Legislation and bills that once saw bipartisan support will likely not make any progress. Republican leaders claim their plans include increasing border security, restricting abortion, encouraging higher pay for police, and reversing the Democrat’s plans to expand the Internal Revenue Service. They also plan to use their majority in the House to investigate the Biden administration and Biden’s family. With the Democrats’ slim majority win in the Senate due to their crucial victory in Nevada, the party will have a priority of confirming President Biden’s nominees for judges and positions in the executive branch. Currently, President Biden plans to run for a second term, and former President Trump also announced his run for the 2024 Presidency. Democrats will have a few weeks before the start of the new Congress in January to pass as many of the party’s priorities as possible. The top of their list is a government funding bill that must pass both chambers by December 16. With both parties splitting power in Congress, the future of U.S. legislation in the next congressional term is uncertain.
Protests About Election Fraud Arise in Brazil
Two weeks after the Brazilian presidential election, thousands of Jair Bolsonaro supporters protested his loss outside a regional military facility in Rio de Janeiro.
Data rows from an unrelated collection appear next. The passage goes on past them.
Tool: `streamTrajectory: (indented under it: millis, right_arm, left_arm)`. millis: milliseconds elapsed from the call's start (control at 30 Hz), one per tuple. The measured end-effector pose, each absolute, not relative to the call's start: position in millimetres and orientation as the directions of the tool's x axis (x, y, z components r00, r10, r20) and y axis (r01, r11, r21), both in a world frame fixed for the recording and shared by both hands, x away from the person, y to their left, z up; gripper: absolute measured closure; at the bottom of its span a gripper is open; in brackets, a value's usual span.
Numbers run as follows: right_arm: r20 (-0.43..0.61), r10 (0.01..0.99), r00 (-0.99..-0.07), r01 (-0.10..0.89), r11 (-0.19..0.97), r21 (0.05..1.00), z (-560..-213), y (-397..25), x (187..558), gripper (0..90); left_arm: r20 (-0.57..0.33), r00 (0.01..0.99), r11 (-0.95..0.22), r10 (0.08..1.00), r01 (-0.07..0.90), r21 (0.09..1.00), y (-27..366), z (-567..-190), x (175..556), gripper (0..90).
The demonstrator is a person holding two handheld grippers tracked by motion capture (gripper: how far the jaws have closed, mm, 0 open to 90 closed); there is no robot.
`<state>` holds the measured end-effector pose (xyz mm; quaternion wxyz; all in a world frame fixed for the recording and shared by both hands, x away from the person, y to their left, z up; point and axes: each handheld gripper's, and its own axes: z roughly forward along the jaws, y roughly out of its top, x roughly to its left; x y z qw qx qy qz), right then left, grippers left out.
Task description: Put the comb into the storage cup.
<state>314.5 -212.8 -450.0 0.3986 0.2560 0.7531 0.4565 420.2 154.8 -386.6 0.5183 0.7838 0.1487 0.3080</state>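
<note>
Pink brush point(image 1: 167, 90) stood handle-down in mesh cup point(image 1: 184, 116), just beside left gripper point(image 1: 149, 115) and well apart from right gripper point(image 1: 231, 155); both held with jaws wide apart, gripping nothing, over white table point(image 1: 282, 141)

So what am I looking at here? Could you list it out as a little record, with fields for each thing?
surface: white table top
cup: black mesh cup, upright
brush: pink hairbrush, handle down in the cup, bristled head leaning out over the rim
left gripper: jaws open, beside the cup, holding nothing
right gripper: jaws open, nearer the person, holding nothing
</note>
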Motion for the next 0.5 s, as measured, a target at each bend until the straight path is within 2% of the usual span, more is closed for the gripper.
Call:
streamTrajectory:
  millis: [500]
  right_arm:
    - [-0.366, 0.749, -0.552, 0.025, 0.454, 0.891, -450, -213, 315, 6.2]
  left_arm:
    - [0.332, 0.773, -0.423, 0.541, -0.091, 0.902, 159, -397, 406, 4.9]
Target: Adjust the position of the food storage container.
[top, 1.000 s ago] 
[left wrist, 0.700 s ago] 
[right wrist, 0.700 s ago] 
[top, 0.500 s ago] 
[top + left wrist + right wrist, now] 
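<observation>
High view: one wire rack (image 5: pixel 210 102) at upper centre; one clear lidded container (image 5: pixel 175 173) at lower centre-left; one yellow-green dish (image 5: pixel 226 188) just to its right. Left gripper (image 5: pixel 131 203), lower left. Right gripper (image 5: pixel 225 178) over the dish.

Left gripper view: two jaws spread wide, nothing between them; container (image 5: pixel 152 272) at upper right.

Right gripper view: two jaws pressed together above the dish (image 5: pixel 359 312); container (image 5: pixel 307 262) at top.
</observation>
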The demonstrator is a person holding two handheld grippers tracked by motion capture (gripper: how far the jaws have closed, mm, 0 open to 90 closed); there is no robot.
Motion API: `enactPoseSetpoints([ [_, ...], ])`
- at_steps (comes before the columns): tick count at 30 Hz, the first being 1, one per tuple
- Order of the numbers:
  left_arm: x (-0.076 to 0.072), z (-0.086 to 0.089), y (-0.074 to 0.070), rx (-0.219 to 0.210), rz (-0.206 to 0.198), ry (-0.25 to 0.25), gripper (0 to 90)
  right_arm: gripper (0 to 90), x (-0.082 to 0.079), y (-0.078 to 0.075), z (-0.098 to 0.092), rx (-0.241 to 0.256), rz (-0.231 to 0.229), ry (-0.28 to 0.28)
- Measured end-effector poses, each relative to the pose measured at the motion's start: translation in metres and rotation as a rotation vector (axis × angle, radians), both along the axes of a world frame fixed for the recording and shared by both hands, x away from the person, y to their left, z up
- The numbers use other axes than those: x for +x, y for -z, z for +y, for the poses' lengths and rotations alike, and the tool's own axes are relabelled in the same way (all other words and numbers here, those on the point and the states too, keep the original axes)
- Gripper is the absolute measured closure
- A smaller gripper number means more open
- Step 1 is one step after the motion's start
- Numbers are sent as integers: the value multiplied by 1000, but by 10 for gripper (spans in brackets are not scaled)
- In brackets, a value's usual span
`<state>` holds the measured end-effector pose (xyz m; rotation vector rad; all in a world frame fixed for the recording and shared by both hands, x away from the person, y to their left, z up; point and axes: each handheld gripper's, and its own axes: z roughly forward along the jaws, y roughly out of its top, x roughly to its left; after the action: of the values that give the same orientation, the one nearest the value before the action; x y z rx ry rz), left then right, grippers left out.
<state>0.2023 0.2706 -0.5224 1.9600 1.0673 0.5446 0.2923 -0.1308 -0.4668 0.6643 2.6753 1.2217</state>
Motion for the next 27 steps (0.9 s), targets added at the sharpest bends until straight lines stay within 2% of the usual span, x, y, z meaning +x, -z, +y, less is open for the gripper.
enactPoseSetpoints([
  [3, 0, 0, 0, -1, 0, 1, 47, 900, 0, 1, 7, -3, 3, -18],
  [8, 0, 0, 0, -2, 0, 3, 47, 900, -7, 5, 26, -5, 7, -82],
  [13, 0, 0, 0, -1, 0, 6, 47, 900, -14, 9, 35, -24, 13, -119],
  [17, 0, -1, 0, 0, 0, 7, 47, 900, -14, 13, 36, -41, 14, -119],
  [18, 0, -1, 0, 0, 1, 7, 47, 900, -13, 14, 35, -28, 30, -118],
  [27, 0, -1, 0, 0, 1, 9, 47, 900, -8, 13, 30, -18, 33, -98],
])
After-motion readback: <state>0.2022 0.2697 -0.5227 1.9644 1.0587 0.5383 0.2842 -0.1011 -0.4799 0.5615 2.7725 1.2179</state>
The protestors wore the colors of the Brazilian flag to march and ask the armed forces to intervene in what they consider an unfair or stolen election. There have been smaller protests in other cities like Sao Paulo, Brasilia, and Belo Horizonte. Although Bolsonaro did approve a transition of power, he never officially conceded the election. Since his loss, Bolsonaro has been silent. Bolsonaro supporters are reportedly taking this silence as a cue to challenge the results. However, the Defense Ministry has released a report concluding that there is no concrete evidence of election fraud. The protests represent another test to the strength of Brazil’s democracy since a peaceful transition of power is indicative of a consolidated democracy.
Peacekeeping Troops Withdraw from Mali
On Monday, the United Kingdom announced that it will withdraw its peacekeeping troops from Mali. This decision comes after the Malian government allowed Russian mercenaries from the Wagner Group to deploy on its territory. Mali hired 1,000 Wagner Group mercenaries to help fight ISIS jihadists, but rather than combat conflict, the presence of the Russian mercenaries has further destabilized the country. Mali’s partnership with Russian mercenaries undermines the peacekeeping mission because the Wagner Group is linked to mass human rights abuses in Mali.
Mali has been in an ongoing civil war since 2012 when rebel soldiers overthrew President Amadou Touré in a Coup d’État. Insurgents and extremist groups affiliated with al Qaeda and the Islamic State group continue to sow discord across Mali. To combat the conflict, 15,000 United Nations peacekeepers were stationed in Mali to support its transitional government but the U.K. will now be withdrawing 300 peacekeeping troops. Officials from the EU, UK, West Africa, and the UN are expected to meet and discuss future action in the region.